PROBLEM TO SOLVE: All of the data is to be written out again exactly, without the pictures.

RAW DATA:
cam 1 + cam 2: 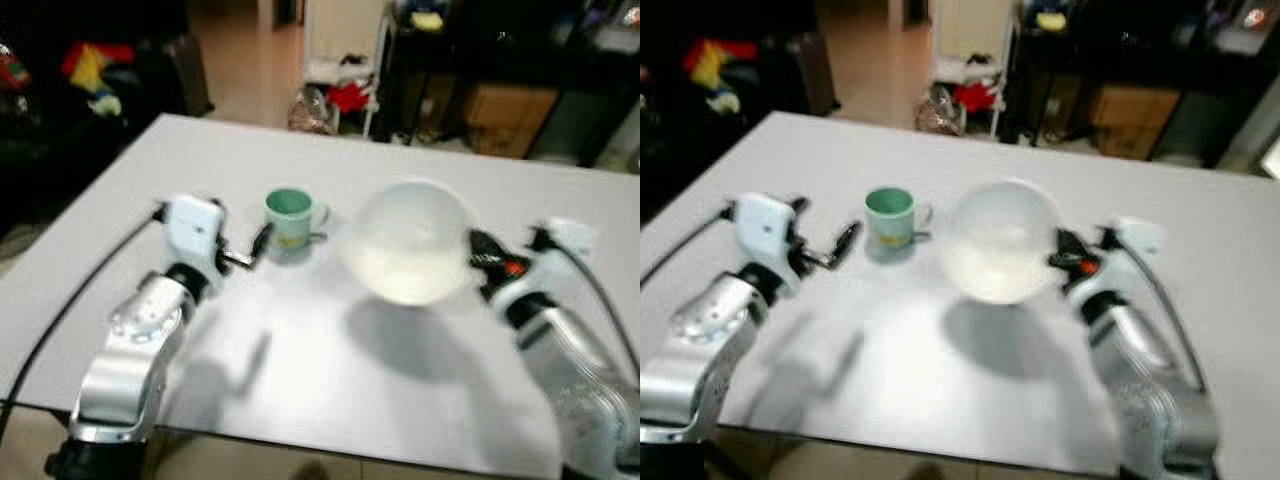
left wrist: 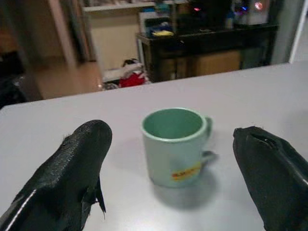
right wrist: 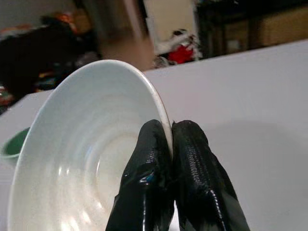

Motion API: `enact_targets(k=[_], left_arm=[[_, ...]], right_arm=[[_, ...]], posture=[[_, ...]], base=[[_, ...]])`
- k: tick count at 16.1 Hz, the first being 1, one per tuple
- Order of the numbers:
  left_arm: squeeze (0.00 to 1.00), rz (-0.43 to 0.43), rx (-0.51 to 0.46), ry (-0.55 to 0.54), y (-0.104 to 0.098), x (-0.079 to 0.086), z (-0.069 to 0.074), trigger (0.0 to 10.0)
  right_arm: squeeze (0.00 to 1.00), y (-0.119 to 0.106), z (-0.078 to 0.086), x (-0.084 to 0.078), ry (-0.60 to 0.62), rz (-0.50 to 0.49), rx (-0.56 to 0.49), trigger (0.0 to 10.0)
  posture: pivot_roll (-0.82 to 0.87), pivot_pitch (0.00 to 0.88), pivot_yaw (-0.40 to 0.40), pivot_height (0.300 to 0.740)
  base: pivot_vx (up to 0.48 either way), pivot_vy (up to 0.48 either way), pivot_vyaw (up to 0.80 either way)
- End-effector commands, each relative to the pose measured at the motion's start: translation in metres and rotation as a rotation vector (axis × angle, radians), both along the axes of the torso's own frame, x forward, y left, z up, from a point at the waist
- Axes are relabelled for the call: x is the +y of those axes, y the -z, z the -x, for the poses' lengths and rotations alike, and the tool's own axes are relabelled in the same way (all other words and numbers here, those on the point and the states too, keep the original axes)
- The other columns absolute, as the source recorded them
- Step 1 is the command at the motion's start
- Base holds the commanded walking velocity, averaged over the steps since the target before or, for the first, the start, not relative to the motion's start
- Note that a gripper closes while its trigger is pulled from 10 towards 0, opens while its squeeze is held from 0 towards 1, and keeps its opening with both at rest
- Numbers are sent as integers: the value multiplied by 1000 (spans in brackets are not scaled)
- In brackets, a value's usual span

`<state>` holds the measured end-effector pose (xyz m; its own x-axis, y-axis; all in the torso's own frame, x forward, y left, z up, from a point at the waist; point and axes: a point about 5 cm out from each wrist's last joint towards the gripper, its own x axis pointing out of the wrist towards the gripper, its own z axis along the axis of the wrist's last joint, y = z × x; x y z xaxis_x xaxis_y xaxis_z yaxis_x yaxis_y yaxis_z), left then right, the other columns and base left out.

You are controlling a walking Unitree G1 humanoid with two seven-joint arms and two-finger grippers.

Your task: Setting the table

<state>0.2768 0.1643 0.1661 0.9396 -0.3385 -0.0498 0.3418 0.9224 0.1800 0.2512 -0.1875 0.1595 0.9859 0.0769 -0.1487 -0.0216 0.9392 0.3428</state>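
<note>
Though blurred, right pincer (image 3: pixel 171 144) grips bowl (image 3: pixel 91 159).

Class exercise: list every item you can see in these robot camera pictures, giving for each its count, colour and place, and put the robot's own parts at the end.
table: one, pale grey, spanning the foreground.
mug: one, green with a yellow label, upright on the table, between the open left fingers.
bowl: one, white, lifted above the table, rim pinched by the right gripper.
background clutter: dark furniture and red and yellow things, too blurred to name.
left gripper: one, black fingers open, either side of the mug.
right gripper: one, black fingers closed on the bowl's rim.
</note>
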Motion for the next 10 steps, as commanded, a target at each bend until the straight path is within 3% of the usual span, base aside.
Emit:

RESULT OF THIS EXERCISE:
cam 1 + cam 2: 
left wrist: 
right wrist: 

Motion API: `enact_targets(k=[_], left_arm=[[_, ...]], right_arm=[[_, ...]], posture=[[_, ...]], base=[[_, ...]])`
- k: tick count at 16.1 Hz, the first being 1, one per tuple
- Order of the numbers:
  left_arm: squeeze (0.00 to 1.00), rz (-0.43 to 0.43), rx (-0.51 to 0.46), ry (-0.55 to 0.54), y (-0.104 to 0.098), x (-0.079 to 0.086), z (-0.069 to 0.074), trigger (0.0 to 10.0)
  right_arm: squeeze (0.00 to 1.00), y (-0.119 to 0.106), z (-0.078 to 0.086), x (-0.084 to 0.078), ry (-0.60 to 0.62), rz (-0.50 to 0.49), rx (-0.56 to 0.49), trigger (0.0 to 10.0)
  posture: pivot_roll (-0.82 to 0.87), pivot_pitch (0.00 to 0.88), pivot_yaw (-0.40 to 0.40), pivot_height (0.300 to 0.740)
  base: pivot_vx (up to 0.48 either way), pivot_vy (up to 0.48 either way), pivot_vyaw (up to 0.80 either way)
- End-effector commands, each relative to the pose measured at the motion's start: translation in metres and rotation as a rotation vector (axis × angle, radians), both along the axes of the torso's own frame, x forward, y left, z up, from a point at the waist
- Axes are relabelled for the call: x is the +y of those axes, y the -z, z the -x, for the poses' lengths and rotations alike, and the tool's own axes are relabelled in the same way (all other words and numbers here, those on the point and the states too, keep the original axes)
- The other columns absolute, as the source recorded them
- Step 1 is the command at the motion's start
- Base holds the commanded walking velocity, averaged over the steps since the target before or, for the first, the start, not relative to the motion's start
- Note that a gripper closes while its trigger is pulled from 10 towards 0, opens while its squeeze is held from 0 towards 1, and keeps its opening with both at rest
- Numbers are sent as integers: the value multiplied by 1000 (spans in brackets are not scaled)
- In brackets, a value's usual span

`<state>` holds the measured end-effector pose (xyz m; its own x-axis, y-axis; all in the torso's own frame, x forward, y left, z up, from a point at the waist; point and axes: a point about 5 cm out from each wrist's last joint towards the gripper, its own x axis pointing out of the wrist towards the gripper, its own z axis along the axis of the wrist's last joint, y = z × x; x y z xaxis_x xaxis_y xaxis_z yaxis_x yaxis_y yaxis_z), left then right, the other columns and base left out.

You are controlling a walking Unitree G1 humanoid with two seven-joint arms and two-finger grippers.

Your task: Setting the table

<state>0.2768 0.1643 0.1661 0.9396 -0.3385 -0.0498 0.3418 0.9224 0.1800 0.2512 -0.1875 0.1595 0.9859 0.0769 -0.1487 -0.0216 0.9392 0.3428</state>
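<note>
Though blurred, right pincer (image 3: pixel 171 144) grips bowl (image 3: pixel 91 159).

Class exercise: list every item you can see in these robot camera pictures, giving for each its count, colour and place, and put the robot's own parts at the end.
table: one, pale grey, spanning the foreground.
mug: one, green with a yellow label, upright on the table, between the open left fingers.
bowl: one, white, lifted above the table, rim pinched by the right gripper.
background clutter: dark furniture and red and yellow things, too blurred to name.
left gripper: one, black fingers open, either side of the mug.
right gripper: one, black fingers closed on the bowl's rim.
</note>
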Motion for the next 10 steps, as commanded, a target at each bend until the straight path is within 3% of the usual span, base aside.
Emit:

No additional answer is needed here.